Ralph Mowery wrote:
"Sal M. Onella" wrote in message
...
This group has presented members with valuable lessons in antennas and
transmission lines, like how to measure, how to match, etc.

Something I haven't seen is a discussion of the source impedance of
the transmitter. My curiosity was piqued today as I took some baby
steps into EZNEC. A particular antenna had such-and-such VSWR if fed
with a 50-ohm cable and a different value if fed with a 75-ohm cable.

While this is hardly news, it got me wondering whether a 75-ohm cable
will load the transmitter the same. Doesn't seem like it.

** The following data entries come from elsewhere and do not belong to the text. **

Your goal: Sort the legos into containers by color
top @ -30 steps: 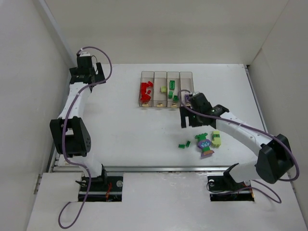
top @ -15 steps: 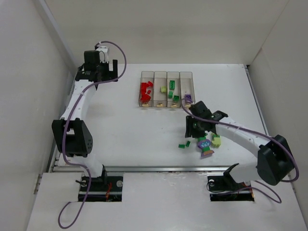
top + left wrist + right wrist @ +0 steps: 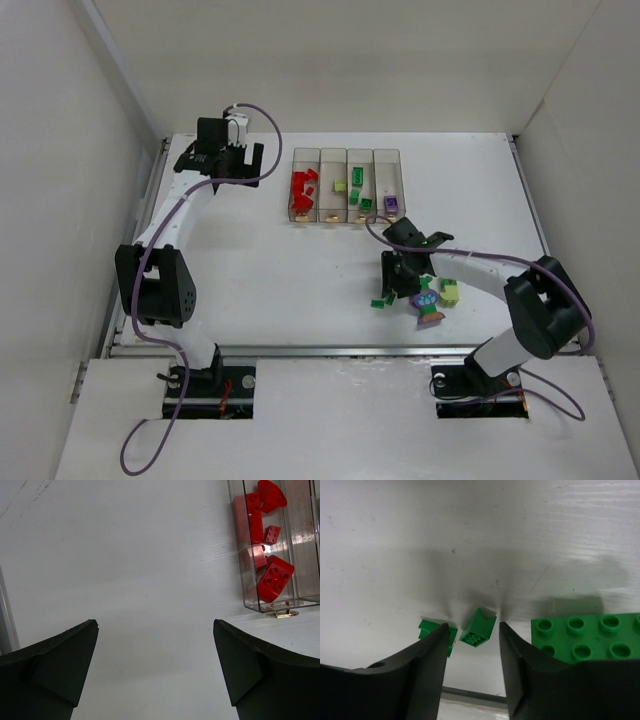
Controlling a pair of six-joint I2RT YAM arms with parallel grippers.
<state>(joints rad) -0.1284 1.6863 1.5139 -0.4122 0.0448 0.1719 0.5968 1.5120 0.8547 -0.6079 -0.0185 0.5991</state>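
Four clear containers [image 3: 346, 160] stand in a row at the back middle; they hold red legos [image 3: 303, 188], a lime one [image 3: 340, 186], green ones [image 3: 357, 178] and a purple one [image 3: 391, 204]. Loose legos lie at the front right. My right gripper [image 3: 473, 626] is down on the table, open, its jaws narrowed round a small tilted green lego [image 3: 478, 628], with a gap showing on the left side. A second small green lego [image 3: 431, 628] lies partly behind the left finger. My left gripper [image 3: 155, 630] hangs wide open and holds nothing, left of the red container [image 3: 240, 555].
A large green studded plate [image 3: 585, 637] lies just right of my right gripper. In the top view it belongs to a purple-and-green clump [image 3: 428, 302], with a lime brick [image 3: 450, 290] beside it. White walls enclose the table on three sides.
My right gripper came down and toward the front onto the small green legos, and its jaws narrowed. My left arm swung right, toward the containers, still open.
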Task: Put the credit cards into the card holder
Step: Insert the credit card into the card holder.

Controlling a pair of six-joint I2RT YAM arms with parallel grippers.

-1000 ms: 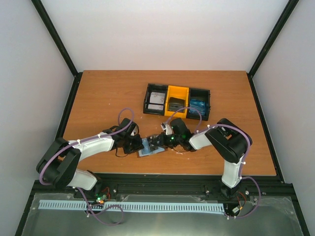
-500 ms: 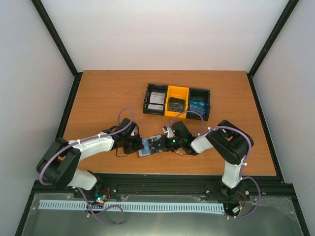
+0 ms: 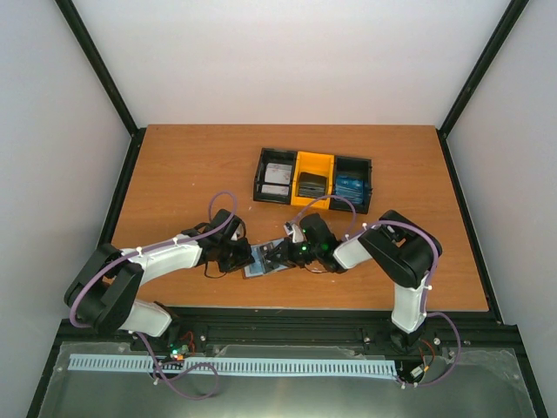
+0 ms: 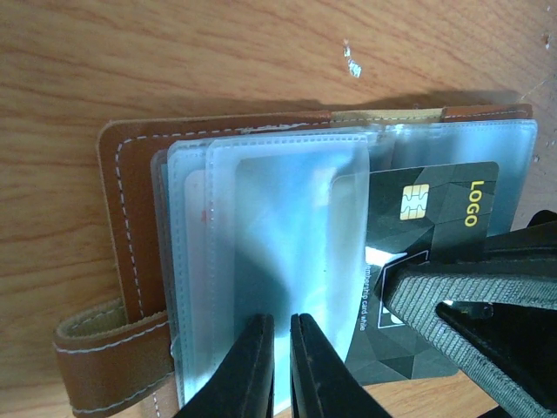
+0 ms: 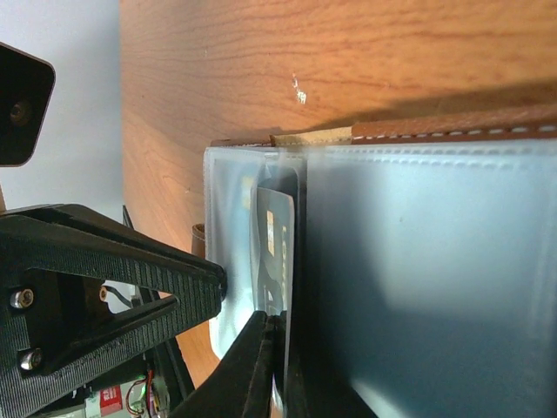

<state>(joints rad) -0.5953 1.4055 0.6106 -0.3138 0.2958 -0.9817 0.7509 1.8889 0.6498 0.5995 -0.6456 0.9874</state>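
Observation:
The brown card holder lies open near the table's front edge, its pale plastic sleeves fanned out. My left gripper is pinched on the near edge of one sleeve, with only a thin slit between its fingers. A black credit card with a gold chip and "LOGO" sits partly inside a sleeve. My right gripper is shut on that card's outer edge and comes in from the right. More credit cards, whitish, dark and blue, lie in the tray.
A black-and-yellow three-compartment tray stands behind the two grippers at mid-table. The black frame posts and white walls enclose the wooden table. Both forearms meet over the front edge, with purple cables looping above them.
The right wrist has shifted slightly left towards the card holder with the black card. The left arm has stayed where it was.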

My point: Using 75-ohm cable to improve the match at the antenna
won't help me ... IF ... I suffer a corresponding loss due to
mismatch at the back of the radio. My HF radios, all solid state,
specify a 50 ohm load. As necessary, I routinely use an internal
autotuner and either of two external manual tuners. (I'm aware of the
published 1/12 wavelength matching method.)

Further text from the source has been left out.